• What this task involves:
Scan the data below and give the number of lines that include the word "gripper", with no other words.

▼▼▼

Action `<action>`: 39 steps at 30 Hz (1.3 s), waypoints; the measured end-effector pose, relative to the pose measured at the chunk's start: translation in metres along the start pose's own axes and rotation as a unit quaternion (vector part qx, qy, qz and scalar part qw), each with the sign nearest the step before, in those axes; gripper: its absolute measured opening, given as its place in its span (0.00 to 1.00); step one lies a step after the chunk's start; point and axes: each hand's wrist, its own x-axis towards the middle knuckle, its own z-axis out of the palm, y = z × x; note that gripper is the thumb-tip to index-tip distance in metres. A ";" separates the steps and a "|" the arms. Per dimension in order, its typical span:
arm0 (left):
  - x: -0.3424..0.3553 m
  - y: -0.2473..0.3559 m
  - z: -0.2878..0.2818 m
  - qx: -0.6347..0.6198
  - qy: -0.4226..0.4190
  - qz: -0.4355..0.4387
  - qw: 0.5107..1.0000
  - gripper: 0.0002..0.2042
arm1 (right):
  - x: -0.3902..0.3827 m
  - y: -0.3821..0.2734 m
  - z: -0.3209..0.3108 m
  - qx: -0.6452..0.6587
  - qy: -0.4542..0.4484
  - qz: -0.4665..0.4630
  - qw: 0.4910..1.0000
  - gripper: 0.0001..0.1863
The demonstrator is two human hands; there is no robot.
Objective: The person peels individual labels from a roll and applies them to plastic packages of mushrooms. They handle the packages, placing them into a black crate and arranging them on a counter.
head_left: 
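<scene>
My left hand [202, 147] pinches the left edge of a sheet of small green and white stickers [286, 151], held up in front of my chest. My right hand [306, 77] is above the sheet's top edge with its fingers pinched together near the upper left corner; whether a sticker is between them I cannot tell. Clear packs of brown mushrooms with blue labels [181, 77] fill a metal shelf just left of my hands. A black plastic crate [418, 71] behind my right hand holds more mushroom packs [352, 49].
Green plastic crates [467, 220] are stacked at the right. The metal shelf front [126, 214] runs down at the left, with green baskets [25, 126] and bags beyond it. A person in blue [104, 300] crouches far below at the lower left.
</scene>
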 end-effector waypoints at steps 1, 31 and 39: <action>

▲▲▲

• Task solution:
3